Using the data below, repeat all of it precisely.

Data provided START

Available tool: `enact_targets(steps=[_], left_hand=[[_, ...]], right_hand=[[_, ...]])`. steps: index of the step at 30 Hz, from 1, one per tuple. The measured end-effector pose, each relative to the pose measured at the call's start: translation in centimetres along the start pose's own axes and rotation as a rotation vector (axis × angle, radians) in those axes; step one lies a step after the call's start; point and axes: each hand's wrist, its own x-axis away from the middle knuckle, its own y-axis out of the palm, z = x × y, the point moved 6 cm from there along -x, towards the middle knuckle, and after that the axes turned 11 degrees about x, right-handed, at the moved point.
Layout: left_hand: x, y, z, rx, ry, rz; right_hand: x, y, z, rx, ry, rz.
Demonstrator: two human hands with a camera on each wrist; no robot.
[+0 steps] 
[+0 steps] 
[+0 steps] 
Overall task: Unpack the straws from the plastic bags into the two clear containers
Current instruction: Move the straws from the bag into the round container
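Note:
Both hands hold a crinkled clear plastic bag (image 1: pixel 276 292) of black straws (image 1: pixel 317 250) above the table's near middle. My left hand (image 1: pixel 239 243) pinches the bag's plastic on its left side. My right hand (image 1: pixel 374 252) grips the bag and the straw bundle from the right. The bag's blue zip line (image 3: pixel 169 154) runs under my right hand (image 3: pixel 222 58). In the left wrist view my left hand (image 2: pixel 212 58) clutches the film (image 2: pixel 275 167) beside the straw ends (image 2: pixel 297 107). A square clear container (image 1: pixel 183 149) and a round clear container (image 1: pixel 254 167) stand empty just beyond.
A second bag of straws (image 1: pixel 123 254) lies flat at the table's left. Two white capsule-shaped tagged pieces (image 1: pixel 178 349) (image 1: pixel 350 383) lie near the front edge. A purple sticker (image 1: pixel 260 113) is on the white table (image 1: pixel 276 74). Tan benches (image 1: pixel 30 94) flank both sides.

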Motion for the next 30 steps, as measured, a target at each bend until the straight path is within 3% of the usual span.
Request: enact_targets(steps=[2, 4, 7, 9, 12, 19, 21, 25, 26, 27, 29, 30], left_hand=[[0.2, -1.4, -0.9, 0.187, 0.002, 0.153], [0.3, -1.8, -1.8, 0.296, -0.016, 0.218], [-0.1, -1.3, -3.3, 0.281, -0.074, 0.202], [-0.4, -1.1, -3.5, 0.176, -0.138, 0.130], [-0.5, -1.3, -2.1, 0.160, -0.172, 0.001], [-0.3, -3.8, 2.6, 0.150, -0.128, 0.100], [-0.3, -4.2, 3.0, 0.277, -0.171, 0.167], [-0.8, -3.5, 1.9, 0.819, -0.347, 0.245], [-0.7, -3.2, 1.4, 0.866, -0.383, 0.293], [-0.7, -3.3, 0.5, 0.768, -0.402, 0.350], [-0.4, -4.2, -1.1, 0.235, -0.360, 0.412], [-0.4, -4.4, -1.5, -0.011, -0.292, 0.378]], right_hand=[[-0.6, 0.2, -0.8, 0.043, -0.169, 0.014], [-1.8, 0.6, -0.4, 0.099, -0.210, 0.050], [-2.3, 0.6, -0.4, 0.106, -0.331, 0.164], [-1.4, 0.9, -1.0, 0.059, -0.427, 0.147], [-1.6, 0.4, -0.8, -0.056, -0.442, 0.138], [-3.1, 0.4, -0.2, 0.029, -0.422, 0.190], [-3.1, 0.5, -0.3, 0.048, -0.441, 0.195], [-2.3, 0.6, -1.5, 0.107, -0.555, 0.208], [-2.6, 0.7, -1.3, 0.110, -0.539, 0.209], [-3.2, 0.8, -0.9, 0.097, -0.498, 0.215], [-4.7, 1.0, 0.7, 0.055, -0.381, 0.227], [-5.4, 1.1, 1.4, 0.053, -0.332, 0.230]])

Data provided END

Written response:
Available tool: `enact_targets(steps=[_], left_hand=[[_, ...]], right_hand=[[_, ...]])`. steps: index of the step at 30 Hz, from 1, one per tuple. The measured end-effector pose, each relative to the pose measured at the call's start: translation in centimetres along the start pose's own axes and rotation as a rotation vector (axis × angle, radians) in those axes; step one lies a step after the call's start; point and axes: each hand's wrist, its own x-axis away from the middle knuckle, its own y-axis out of the palm, z = x × y, the point moved 6 cm from there along -x, towards the middle knuckle, and after that the axes turned 11 degrees about x, right-handed, at the moved point.
Layout: left_hand: x, y, z, rx, ry, rz; right_hand: x, y, z, rx, ry, rz.
Demonstrator: two human hands with a camera on each wrist; no robot.
[+0 steps] 
[+0 steps] 
[+0 steps] 
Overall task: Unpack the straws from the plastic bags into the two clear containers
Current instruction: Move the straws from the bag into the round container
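Note:
Both hands hold a crinkled clear plastic bag (image 1: pixel 276 292) of black straws (image 1: pixel 317 250) above the table's near middle. My left hand (image 1: pixel 239 243) pinches the bag's plastic on its left side. My right hand (image 1: pixel 374 252) grips the bag and the straw bundle from the right. The bag's blue zip line (image 3: pixel 169 154) runs under my right hand (image 3: pixel 222 58). In the left wrist view my left hand (image 2: pixel 212 58) clutches the film (image 2: pixel 275 167) beside the straw ends (image 2: pixel 297 107). A square clear container (image 1: pixel 183 149) and a round clear container (image 1: pixel 254 167) stand empty just beyond.
A second bag of straws (image 1: pixel 123 254) lies flat at the table's left. Two white capsule-shaped tagged pieces (image 1: pixel 178 349) (image 1: pixel 350 383) lie near the front edge. A purple sticker (image 1: pixel 260 113) is on the white table (image 1: pixel 276 74). Tan benches (image 1: pixel 30 94) flank both sides.
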
Motion for the next 30 steps, as measured, a target at each bend until the straight path is within 3% of the usual span.
Request: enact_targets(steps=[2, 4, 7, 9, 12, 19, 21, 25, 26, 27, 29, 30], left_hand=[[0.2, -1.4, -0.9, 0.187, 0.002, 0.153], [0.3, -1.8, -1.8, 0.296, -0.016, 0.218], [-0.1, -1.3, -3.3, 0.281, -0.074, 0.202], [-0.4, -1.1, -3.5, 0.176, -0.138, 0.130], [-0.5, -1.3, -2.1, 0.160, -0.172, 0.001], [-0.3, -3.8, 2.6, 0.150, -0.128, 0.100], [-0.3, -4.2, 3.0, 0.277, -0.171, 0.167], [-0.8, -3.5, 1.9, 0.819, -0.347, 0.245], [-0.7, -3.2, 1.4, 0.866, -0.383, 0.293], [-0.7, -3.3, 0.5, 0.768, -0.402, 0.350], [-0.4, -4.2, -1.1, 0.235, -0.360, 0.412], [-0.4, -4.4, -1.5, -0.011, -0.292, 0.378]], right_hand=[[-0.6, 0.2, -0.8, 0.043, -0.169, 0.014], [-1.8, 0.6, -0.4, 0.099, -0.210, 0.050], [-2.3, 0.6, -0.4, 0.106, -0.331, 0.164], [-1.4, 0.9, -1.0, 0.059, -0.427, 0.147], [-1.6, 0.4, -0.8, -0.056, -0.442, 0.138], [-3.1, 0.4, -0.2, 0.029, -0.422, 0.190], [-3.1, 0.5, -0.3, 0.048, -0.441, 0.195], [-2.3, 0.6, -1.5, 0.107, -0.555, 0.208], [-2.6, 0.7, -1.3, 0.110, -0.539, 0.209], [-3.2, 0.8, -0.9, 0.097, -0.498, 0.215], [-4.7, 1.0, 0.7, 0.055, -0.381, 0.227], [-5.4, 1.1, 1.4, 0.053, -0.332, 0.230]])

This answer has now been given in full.